Después conocí el horizonte de la ciudad. Era un horizonte repleto, y siempre alto. Eternamente recortado por los bordes de los edificios, por encima de mí. Nunca conseguí ver más allá del horizonte próximo de una cornisa, de una calle. Era un horizonte acelerado, desconcertante. Aquel horizonte exigía pasos demasiados ligeros. Era camaleónico, incomprensible. Olía a vida y a muerte a la vez. Era, sin duda, el horizonte más lleno que había visto en mi vida, y a la vez el más hueco de todos. Me acostumbré a él, aunque no llegué a considerarlo jamás mi horizonte. No, era demasiado precipitante como para serlo.

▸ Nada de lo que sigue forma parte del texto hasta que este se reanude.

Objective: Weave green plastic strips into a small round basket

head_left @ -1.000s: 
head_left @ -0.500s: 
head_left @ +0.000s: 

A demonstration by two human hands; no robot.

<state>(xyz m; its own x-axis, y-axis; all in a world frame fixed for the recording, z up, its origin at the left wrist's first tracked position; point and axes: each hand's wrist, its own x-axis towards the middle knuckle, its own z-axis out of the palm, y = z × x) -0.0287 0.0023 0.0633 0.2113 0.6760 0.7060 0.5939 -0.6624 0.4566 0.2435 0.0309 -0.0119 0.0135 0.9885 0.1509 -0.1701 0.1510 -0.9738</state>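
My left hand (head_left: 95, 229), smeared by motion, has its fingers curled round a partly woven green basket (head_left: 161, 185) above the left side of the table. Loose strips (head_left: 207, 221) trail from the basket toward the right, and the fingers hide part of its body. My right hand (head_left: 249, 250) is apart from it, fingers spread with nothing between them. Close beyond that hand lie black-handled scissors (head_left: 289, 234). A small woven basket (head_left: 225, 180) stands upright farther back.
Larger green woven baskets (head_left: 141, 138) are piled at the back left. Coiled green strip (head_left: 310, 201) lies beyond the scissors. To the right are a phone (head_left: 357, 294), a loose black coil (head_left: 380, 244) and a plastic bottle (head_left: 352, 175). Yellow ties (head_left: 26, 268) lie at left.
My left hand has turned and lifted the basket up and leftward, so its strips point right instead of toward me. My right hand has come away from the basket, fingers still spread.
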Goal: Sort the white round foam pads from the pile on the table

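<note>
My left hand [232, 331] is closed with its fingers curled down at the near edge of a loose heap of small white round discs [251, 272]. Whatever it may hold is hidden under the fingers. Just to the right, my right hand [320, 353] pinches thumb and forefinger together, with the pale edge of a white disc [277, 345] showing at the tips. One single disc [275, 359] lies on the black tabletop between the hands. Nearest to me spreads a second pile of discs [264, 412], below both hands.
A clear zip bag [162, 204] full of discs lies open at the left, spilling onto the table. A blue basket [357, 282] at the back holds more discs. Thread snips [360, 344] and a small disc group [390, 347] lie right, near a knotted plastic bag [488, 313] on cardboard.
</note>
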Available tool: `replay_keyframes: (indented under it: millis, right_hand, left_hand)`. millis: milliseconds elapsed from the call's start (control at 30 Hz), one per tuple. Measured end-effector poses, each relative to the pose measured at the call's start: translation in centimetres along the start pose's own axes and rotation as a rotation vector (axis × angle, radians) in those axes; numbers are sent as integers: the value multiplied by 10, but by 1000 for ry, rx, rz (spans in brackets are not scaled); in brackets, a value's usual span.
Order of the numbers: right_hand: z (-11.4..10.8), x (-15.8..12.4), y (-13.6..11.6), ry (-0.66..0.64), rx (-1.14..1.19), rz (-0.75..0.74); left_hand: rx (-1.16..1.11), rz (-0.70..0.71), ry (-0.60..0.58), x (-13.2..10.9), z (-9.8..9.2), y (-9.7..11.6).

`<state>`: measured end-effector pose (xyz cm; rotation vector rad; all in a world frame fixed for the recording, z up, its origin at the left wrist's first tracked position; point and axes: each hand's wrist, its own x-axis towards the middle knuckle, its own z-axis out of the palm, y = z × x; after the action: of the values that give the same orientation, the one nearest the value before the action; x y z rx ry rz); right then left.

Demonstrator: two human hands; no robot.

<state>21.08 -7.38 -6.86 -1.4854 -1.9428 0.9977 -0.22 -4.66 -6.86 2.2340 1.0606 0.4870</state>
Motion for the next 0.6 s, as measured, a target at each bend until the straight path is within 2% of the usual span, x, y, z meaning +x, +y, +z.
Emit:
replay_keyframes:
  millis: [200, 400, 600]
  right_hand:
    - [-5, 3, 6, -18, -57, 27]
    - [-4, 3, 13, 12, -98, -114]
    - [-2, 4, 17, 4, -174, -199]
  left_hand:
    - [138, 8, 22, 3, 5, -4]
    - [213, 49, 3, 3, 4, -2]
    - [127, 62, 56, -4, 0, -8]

Y volvía a mi horizonte de siempre, con sus líneas torcidas y sus cambios de humor. Volví a ver las líneas controvertidas de las ramas de los árboles, y la línea azul del final del mundo, que recortaba la lejanía inalcanzable del fondo del horizonte. Aprendí a aceptar los árboles que se interponían entre mi horizonte y yo. Aprendí a reconocer los gritos de libertad de las águilas, que rodeaban desde lo alto todo mi horizonte. Aprendí a disfrutar con los cantos sigilosos de los ruiseñores, que cantan desde los árboles cercanos, nunca valientes como para emprender vuelos lejanos. Aprendí a amar los días de sol intensos, que derriten todo bajo sus dedos de verano. Aprendí a amar las primeras gotas de la lluvia de otoño, que anuncia con lágrimas frías la llegada inminente del invierno. Aprendí a caminar –aun con torpeza –por la nieve, con pisadas extrañas, lentas y torpes. Aprendí a correr veloz entre las flores de primavera. A buscar el agua y a temer el fuego como muerte y destrucción de todo el horizonte que conozco.
No sé en qué horizonte acabaré viviendo. Las partituras de la vida son tan rebuscadas como imprevistas. Quizá termine conociendo otro horizonte como conozco éste. Pero tengo la certeza –al menos pasajera –de que este horizonte torcido es mi horizonte. Tal vez por la seguridad de saberlo así, conocido. Tal vez porque esta paz que despierta en el alma solo es capaz de despertarla el horizonte al que llamamos hogar.